Звонок застал Леонида Ильича тоже в ванной. Он почти не пил на устроенном областным руководством торжественном ужине. Зол был. На кого? Да поди разберись. На начальника цеха на Уралмаше? Не по чину. На директора завода? Опять нет. На себя! Выходит, что неправильно страной руководит. План превыше всего. А люди? Даже не на втором месте. Оборона, космос, соревнование с Америкой. Это важно. Люди лишь позволяют не проиграть в этой гонке. Не до них.
И открыл глаза опять этот поэт. На даче зашёл разговор о театре. Суть не запомнилась. Марис тогда сказал: «театр начинается с вешалки», а Пётр продолжил мысль: «а любое предприятие – с туалета». Посмеялись. И вот ведут их по одному из цехов завода. Все восторгаются. Громадина! И действительно – потрясает. И тут эта фраза всплывает.
– Проводите меня в цеховой туалет.
– Леонид Ильич, на втором этаже есть столовая с туалетом, пора ведь и отобедать, – Малофеев Павел Родионович, директор завода, и к тому же кандидат в члены ЦК КПСС, как-то в лице чуть переменился.
Брежнев заметил и повторил.
– Проводите меня в цеховой туалет.
Провели. Вонь! От хлорки глаза щиплет. Плитка на стенах и на полу частично отсутствует. И на полу в этих выбоинах жидкость подозрительного цвета. Всё ржавое, всё в похабных надписях. Бачки с использованными по непрямому назначению газетами переполнены.
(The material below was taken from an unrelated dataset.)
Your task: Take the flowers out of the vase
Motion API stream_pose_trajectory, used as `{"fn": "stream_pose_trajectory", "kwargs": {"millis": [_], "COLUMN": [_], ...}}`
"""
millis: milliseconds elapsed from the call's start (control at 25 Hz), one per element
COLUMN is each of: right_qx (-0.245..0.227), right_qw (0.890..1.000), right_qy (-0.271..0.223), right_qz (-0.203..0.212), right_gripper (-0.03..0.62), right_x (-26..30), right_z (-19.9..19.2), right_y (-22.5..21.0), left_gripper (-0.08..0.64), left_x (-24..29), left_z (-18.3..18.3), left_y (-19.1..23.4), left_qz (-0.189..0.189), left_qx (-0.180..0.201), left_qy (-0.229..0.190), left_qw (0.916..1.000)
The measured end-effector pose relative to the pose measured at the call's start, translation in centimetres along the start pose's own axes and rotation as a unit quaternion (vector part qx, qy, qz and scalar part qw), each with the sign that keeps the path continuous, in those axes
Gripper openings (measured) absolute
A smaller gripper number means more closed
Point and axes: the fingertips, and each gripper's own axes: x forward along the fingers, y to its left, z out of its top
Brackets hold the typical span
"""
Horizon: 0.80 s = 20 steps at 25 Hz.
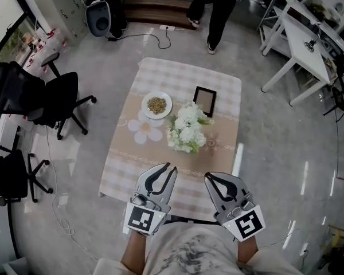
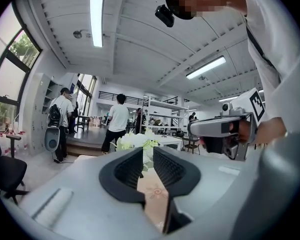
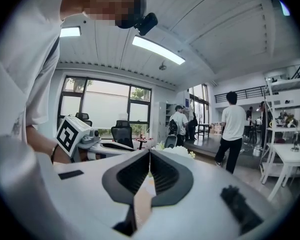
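A bunch of white flowers (image 1: 186, 128) with green leaves stands in the middle of a low table (image 1: 160, 73) covered with a checked cloth. Its vase is hidden under the blooms. Both grippers hover over the table's near edge, short of the flowers and pointing at them. My left gripper (image 1: 171, 167) is open by a narrow gap with nothing in it; the flowers (image 2: 135, 141) show just beyond its tips (image 2: 148, 151). My right gripper (image 1: 208, 177) is shut and empty, its tips (image 3: 149, 153) meeting in front of the flowers (image 3: 176, 150).
A white plate of seeds (image 1: 156, 105) and a black picture frame (image 1: 204, 101) lie behind the flowers. Office chairs (image 1: 51, 99) stand at the left, white tables and shelves (image 1: 304, 44) at the right. A person (image 1: 218, 4) stands beyond the table.
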Motion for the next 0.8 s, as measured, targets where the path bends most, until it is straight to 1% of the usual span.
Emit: {"fn": "stream_pose_trajectory", "kwargs": {"millis": [240, 480, 800], "right_qx": [0.001, 0.007, 0.01], "right_qw": [1.0, 1.0, 0.999], "right_qy": [0.014, 0.021, 0.03], "right_qz": [-0.004, 0.01, 0.022], "right_gripper": [0.017, 0.017, 0.017], "right_x": [0.4, 1.2, 2.3], "right_z": [-1.1, -2.1, -3.0], "right_y": [-0.6, -0.9, -2.2], "left_gripper": [0.102, 0.157, 0.223], "left_x": [1.1, 1.9, 3.6], "left_z": [-1.1, -2.6, -3.9], "left_y": [0.3, 0.5, 1.8], "left_qz": [-0.006, -0.003, 0.006], "left_qx": [0.012, 0.018, 0.027], "left_qy": [0.009, 0.023, 0.034], "left_qw": [0.9999, 0.9996, 0.999]}}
Эти обрывки и на полу валяются.
– Уборщица второй день болеет, – проблеял кто-то за спиной.
– Выздоровеет? – спросил, прикрыв дверь, но не обернувшись.
Молчат. Пыхтят.
– Павел Родионович, проследите, чтобы неделю в этом туалете наводил порядок лично начальник цеха. Проверю. А что сейчас – пойдём водку пить? Может лучше по нужникам в соседние цеха и участки прогуляться? Запишите. Выговор директору завода с занесением в личное дело. И проработайте вопрос на партийном собрании. У вас на заводе люди работают или свиньи?
Уехали на Уральский электромеханический завод, так и не пообедав. Это предприятие было другим – всё же база по выпуску аппаратуры для оснащения ядерных боеприпасов. А вот туалеты немногим лучше – разве что бумажки не валяются на полу.
– Пап! Алло! Ты меня слышишь? – надрывалась трубка в руке.
– Да, Галчонок, извини. Что-то случилось? – тряхнул головой, отгоняя неприятные воспоминания.
– Пап, тебе нужно обязательно приехать в Краснотурьинск.
– В чем дело? Вас плохо встретили?
– Да наоборот. Чересчур хорошо! Так не бывает. Тебе нужно обязательно увидеть квартиру Петра, – захлёбываясь от волнения, выпалила дочь.
– Не могу. Завтра в Нижний Тагил, а утром в Москву. День Победы на носу, нужно быть в Кремле. Делегации ведь со всего мира понаедут.
– Жаль. Это стоит увидеть. Словно в сказку попали.
– Галя, ты скажи ребятам из «девятки», пусть сфотографируют. С мамой всё в порядке, с мальчиками?
– Сфотографировать можно. Понять нельзя. Фантастика какая-то. Да, все здоровы. Ладно, до встречи. Целую.
Опять Пётр. Не слишком ли часто? В Москву забрать?